Tras el estallido de la Revolución rusa de 1917 y el derrocamiento del zar Nicolás II, así como la dinastía Romanov, el líder del proletariado, Vladímir Ilích Uliánov, mejor conocido como “Lenin”, tomó las riendas del gobierno y llevó a la nación más grande del mundo a unirse con Transcaucasia, Ucrania y Bielorrusia, para formar la Unión de Repúblicas Socialistas Soviéticas (URSS), a finales de 1922.
Previo a su fallecimiento, en 1924, Lenin se hizo de dos muy cercanos colaboradores: Lev Davídovich Bronstein, popularmente identificado como “León Trotski”, y Iósif Vissariónovich Dzhugashvili, “Stalin”. Finalmente, sería este último quien heredaría la Unión Soviética y perseguiría a Trotski hasta lograr su asesinato en 1940, en el antiguo poblado de Coyoacán, al sur de la enorme Ciudad de México. Fueron 16 años dedicados a huir y resguardarse del régimen stalinista.
En resumidas cuentas, Stalin accedió al poder y lo aprovechó para llevar a la URSS de la producción agrícola colectiva a la industrialización. Estableció planes quinquenales ideados para eliminar la hambruna en las zonas menos favorecidas de aquel país. Como buen creyente del marxismo-leninismo, impulsó la extrema centralización de una economía planificada. También, Stalin participó en la Primera Guerra Mundial, en la Revolución de Octubre (rusa), la invasión de Polonia, la guerra de invierno en Finlandia, destacando su liderazgo durante la Segunda Guerra Mundial.

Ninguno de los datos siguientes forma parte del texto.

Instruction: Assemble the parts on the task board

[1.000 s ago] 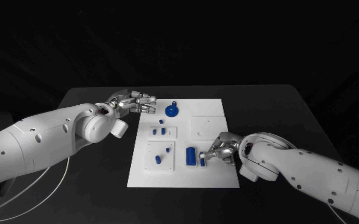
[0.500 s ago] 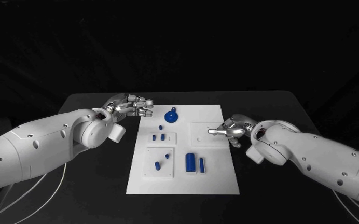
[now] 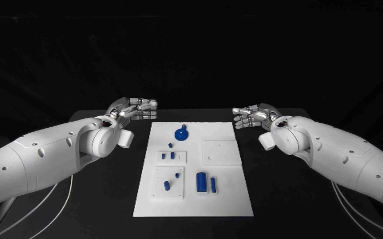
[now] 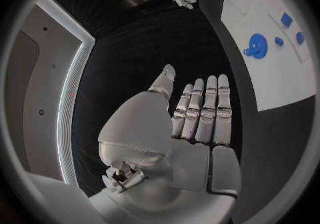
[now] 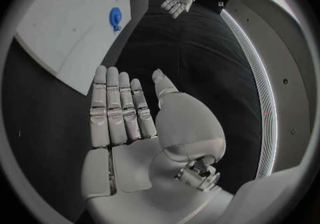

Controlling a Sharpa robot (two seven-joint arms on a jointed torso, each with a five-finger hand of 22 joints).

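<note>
You see the left hand (image 3: 134,108) and right hand (image 3: 254,115) released, fingers extended, flanking the task board's (image 3: 223,203) far end. The blue parts (image 3: 202,182) lie on the board on the surface (image 3: 295,195); their seating is too small to determine.

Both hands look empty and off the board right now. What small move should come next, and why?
Probably bring the right hand down toward the two upright-looking blue pieces at the near part of the white board. Both it and the left hand hover open beside the board's far corners, holding nothing, and the pieces lie loose, untouched, nearer the right arm's side.
</note>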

Sin embargo, a la par de lo antes mencionado, Stalin desarrolló una actitud paranoica que lo acompañó hasta el final de su vida. Durante dicha etapa, el dictador ruso creó campos de concentración, deportó a miles de compatriotas, tuvo una nula tolerancia hacia la crítica, y registró una muy alta persecución política contra sus adversarios. La Gran Purga es una vergonzosa mancha del Stalinismo, propia de su inflexibilidad e intransigencia.
“Amenazante, prepotente…”, así calificó el presidente de México al cuestionario que le envió la representante del periódico The New York Times (NYT), por medio del cual le dio a conocer que se encuentran haciendo una investigación “…con información de la DEA, en donde, gentes (SIC) vinculadas a mí, recibieron dinero…”. En su cólera, López Obrador hizo públicos los datos personales de la referida periodista. Aunado a ello, el tabasqueño sentenció: “Es una vergüenza. No cabe duda que (SIC) este tipo de periodismo está en franca decadencia. Es un pasquín inmundo, el New York Times…”.
Al día siguiente, el expresidente legítimo de México se mostró, además de incómodo, iracundo, cuando una reportera lo cuestionó: “¿Por qué lo hizo?”, refiriéndose a la difusión del número telefónico privado de la corresponsal del NYT. El mandatario se explayó en su respuesta: “…ustedes pueden calumniar impunemente…y no los puede uno tocar ni con el pétalo de una rosa…”. Enseguida, minimizó el riesgo de los periodistas y los llamó “desinformadores” y “manipuladores”. La reportera le insistió: “Entonces, no ve ningún error”. Interrumpiéndola, el presidente le espetó: “No”.
A ello, agregó que volvería a compartir información personal, sin importar lo dispuesto en la Ley Federal de Protección de Datos Personales. Andrés Manuel señaló, con su dedo acusador: “Por encima de esa ley, está la autoridad moral y la autoridad política…”, nada más le faltó decir que se refiere a su propia autoridad.
Hubiera sido más sencillo (y prudente) que AMLO dijera que fue un error y que había aplicado las medidas correctivas pertinentes, sin embargo, la intolerancia, el autoritarismo y lo irracional se hicieron presentes (una vez más), en un presidente frustrado. Por ello, además de las ideas colectivistas, la obstinación, y un tergiversado “nacionalismo”, deberíamos de preguntarnos si el próximo expresidente se estará Stalinizando.
Post scriptum: “No se puede hacer una revolución con guantes de seda”, Stalin.
*El autor es escritor, catedrático, doctor en Derecho Electoral y asociado del Instituto Nacional de Administración Pública (INAP).